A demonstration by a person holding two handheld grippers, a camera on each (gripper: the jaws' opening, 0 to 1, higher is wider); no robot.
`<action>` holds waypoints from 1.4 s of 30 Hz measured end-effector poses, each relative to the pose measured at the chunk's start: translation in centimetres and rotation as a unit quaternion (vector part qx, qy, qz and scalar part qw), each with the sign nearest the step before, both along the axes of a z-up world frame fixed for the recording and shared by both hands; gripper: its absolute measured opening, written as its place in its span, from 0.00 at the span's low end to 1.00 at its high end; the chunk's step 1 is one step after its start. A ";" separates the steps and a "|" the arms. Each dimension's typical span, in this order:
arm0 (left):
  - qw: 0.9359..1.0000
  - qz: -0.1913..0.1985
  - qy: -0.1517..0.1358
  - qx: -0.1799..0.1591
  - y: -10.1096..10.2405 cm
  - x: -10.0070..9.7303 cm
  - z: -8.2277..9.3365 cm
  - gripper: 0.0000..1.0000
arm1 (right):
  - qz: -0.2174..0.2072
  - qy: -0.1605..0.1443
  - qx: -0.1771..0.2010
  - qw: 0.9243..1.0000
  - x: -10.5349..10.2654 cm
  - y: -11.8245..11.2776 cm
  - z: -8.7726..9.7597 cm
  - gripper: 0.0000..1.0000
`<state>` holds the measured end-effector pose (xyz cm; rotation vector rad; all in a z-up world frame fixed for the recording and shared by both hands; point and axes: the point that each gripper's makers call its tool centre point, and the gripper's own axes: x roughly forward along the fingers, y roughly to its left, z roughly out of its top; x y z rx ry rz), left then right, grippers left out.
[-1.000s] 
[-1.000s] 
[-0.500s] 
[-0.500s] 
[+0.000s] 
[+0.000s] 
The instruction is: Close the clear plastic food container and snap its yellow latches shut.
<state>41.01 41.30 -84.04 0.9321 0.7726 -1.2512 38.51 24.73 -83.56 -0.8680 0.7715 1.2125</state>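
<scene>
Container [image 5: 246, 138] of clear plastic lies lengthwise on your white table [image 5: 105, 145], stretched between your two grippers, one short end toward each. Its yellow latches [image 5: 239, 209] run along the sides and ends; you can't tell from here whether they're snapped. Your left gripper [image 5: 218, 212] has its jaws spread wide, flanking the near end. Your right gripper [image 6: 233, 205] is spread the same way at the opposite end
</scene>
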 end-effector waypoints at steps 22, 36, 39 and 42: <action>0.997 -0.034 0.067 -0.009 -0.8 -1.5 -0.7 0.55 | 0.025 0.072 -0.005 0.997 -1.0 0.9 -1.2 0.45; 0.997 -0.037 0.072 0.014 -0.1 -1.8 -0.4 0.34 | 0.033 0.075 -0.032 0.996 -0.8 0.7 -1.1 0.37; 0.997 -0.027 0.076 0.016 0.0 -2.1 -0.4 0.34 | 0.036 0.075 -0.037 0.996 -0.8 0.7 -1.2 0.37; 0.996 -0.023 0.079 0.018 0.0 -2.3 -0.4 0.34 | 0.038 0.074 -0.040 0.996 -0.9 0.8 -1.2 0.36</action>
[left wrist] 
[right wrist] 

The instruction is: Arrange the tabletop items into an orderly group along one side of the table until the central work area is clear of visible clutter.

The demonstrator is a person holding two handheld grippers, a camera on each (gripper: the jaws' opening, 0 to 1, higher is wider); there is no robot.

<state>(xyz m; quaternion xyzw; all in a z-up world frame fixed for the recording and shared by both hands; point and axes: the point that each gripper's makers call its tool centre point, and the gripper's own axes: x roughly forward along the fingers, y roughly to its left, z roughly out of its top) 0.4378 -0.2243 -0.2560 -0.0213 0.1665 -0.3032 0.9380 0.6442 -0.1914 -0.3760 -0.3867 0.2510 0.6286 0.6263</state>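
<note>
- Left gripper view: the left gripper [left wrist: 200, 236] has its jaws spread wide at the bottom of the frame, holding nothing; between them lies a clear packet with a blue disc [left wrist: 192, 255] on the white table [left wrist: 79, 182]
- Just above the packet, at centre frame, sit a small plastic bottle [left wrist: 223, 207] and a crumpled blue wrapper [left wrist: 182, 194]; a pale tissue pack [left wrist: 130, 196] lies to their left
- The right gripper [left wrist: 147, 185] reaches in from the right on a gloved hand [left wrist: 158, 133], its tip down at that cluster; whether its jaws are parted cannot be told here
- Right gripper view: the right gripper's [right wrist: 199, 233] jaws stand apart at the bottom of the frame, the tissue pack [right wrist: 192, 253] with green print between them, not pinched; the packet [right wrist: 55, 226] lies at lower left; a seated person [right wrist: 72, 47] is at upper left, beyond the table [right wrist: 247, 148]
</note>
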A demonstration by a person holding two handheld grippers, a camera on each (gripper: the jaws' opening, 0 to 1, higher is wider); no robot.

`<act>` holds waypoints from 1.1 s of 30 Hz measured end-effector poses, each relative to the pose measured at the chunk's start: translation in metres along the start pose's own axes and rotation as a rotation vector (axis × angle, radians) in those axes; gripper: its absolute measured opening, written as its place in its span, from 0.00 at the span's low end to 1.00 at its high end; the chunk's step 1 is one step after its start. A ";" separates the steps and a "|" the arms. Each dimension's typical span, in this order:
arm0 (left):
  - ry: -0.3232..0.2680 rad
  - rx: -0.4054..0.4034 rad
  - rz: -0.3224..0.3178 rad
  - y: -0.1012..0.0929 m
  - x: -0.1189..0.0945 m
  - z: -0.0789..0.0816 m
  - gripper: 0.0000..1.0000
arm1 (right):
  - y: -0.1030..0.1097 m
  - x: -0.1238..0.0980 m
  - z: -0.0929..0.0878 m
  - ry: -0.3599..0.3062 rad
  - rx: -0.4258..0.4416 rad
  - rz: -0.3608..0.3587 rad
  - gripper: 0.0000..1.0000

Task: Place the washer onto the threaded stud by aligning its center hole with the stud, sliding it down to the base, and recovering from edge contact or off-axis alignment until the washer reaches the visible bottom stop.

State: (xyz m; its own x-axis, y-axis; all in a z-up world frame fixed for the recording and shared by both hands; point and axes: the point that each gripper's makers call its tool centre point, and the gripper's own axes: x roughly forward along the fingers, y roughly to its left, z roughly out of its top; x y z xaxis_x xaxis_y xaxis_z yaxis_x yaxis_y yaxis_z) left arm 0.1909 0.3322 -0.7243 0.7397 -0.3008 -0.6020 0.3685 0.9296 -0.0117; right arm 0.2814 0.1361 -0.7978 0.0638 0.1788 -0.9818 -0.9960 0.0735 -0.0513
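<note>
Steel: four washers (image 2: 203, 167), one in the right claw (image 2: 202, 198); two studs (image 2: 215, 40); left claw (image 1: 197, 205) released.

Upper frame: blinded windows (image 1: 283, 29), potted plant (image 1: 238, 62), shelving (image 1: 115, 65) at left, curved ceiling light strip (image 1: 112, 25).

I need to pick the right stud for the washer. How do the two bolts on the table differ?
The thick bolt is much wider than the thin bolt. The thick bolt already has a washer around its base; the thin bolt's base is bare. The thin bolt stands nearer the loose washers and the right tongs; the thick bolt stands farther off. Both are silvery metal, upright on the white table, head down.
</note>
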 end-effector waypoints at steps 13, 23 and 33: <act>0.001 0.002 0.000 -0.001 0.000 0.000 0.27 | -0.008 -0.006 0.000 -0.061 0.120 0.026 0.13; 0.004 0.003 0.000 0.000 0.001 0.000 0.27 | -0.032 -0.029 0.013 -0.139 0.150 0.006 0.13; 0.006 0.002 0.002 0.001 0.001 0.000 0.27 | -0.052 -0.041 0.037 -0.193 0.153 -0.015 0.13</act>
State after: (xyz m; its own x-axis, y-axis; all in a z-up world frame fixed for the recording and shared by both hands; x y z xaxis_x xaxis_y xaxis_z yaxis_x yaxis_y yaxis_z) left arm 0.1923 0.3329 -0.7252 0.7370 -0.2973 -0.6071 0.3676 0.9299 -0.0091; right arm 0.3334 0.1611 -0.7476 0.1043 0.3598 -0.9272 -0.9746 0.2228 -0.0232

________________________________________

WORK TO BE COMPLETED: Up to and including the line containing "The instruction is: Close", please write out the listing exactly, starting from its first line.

RESPONSE TO THE EXERCISE:
A demonstration by a person holding two handheld grippers, a camera on each (gripper: the jaws' opening, 0 to 1, higher is wider); no robot.
`<action>` holds waypoints from 1.4 s of 30 Hz measured end-effector poses, each relative to the pose measured at the chunk's start: translation in centimetres and rotation as a unit quaternion (vector part qx, qy, qz and scalar part qw), each with the sign nearest the step before, both along the axes of a z-up world frame fixed for the recording and shared by both hands; gripper: its absolute measured opening, written as its place in its span, from 0.00 at the span's low end to 1.00 at its high end; the chunk's step 1 is one step after its start. A ";" separates the steps and a "|" the arms. Each dimension's typical span, in this order:
arm0 (left):
  - qw: 0.9359..1.0000
  - qz: -0.1913..0.1985
  - qy: -0.1517..0.1358
  - qx: -0.1799..0.1591
  - y: -10.1096..10.2405 cm
  - x: -10.0070..9.7303 cm
  - z: -8.2277..9.3365 cm
  - gripper: 0.0000..1.0000
arm1 (right):
  - qz: -0.2174..0.2072
  - qy: -0.1605..0.1443
  - qx: -0.1771..0.2010
  - qw: 0.9243..1.0000
  - x: -10.5349..10.2654 cm
  - y: -11.8245..11.2776 cm
  - z: -8.7726..9.7597 cm
  - gripper: 0.0000..1.0000
`<state>` holds the measured end-effector pose (xyz cm; rotation vector rad; all in a z-up world frame fixed for the recording and shared by both hands; point and axes: the point that each gripper's makers call its tool centre point, and the gripper's own axes: x roughly forward along the fingers, y roughly to its left, z roughly out of its top; x y z rx ry rz), left then right, grippers left out.
[-1.000s] 
[-1.000s] 
[-0.500s] 
[-0.500s] 
[+0.000s] 
[+0.000s] 
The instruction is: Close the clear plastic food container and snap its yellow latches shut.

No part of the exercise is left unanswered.